Problem to solve:
Your answer should be a faithful copy of the entire listing.

Data below:
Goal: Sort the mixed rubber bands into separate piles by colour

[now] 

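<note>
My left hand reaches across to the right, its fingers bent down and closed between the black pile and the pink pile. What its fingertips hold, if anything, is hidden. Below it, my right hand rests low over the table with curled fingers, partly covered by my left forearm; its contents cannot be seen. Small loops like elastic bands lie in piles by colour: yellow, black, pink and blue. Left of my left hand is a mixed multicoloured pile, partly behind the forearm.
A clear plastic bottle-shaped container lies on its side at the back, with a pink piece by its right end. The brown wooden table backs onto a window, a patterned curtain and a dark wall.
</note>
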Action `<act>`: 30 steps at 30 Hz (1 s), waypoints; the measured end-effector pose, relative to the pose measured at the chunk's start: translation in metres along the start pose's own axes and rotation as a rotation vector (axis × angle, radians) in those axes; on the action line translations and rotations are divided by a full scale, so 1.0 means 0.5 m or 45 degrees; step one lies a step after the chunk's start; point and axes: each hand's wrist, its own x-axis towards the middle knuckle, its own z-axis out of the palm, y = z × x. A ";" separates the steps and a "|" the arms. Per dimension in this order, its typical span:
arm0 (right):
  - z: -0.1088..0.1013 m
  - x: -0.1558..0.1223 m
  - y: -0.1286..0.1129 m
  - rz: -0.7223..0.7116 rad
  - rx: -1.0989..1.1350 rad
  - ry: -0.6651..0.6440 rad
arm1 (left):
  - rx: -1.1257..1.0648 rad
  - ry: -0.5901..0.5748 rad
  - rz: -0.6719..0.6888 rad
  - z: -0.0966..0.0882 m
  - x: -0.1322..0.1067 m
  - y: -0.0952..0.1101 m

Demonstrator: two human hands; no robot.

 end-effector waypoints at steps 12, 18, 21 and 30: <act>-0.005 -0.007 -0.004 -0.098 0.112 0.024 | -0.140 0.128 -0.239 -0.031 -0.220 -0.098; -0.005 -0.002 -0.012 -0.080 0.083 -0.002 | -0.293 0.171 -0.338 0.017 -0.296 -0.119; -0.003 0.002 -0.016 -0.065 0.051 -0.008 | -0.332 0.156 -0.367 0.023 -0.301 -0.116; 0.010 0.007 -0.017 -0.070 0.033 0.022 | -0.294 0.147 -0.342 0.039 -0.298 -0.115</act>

Written response:
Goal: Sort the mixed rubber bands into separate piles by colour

[now] 

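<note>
My left hand reaches across to the right, its fingers bent down and closed between the black pile and the pink pile. What its fingertips hold, if anything, is hidden. Below it, my right hand rests low over the table with curled fingers, partly covered by my left forearm; its contents cannot be seen. Small loops like elastic bands lie in piles by colour: yellow, black, pink and blue. Left of my left hand is a mixed multicoloured pile, partly behind the forearm.
A clear plastic bottle-shaped container lies on its side at the back, with a pink piece by its right end. The brown wooden table backs onto a window, a patterned curtain and a dark wall.
</note>
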Action `<act>`: 30 steps at 30 Hz (1 s), waypoints; the measured end-effector pose, relative to the pose measured at the chunk's start: translation in metres along the start pose's own axes and rotation as a rotation vector (axis × angle, radians) in those axes; on the action line translations and rotations are divided by a full scale, so 1.0 means 0.5 m or 45 degrees; step one lies a step after the chunk's start; point and axes: each hand's wrist, its own x-axis towards the middle knuckle, its own z-axis out of the palm, y = z × x. A ";" separates the steps and a "|" the arms. Per dimension in this order, its typical span:
arm0 (right):
  - z: -0.1088..0.1013 m
  - x: -0.1558..0.1223 m
  - y: -0.1286..0.1129 m
  - rz: -0.7223..0.7116 rad
  - rx: -1.0989..1.1350 rad
  - ry: -0.6651..0.6440 rad
arm1 (left):
  - rx: -1.1257..1.0648 rad
  - ry: -0.5901..0.5748 rad
  - rz: -0.6719..0.6888 rad
  - z: -0.0966..0.0882 m
  - x: -0.1322..0.1067 m
  - y: -0.0952..0.1101 m

Demonstrator: two human hands; no robot.

 end-effector waypoints at steps 12, 18, 21 and 30: <act>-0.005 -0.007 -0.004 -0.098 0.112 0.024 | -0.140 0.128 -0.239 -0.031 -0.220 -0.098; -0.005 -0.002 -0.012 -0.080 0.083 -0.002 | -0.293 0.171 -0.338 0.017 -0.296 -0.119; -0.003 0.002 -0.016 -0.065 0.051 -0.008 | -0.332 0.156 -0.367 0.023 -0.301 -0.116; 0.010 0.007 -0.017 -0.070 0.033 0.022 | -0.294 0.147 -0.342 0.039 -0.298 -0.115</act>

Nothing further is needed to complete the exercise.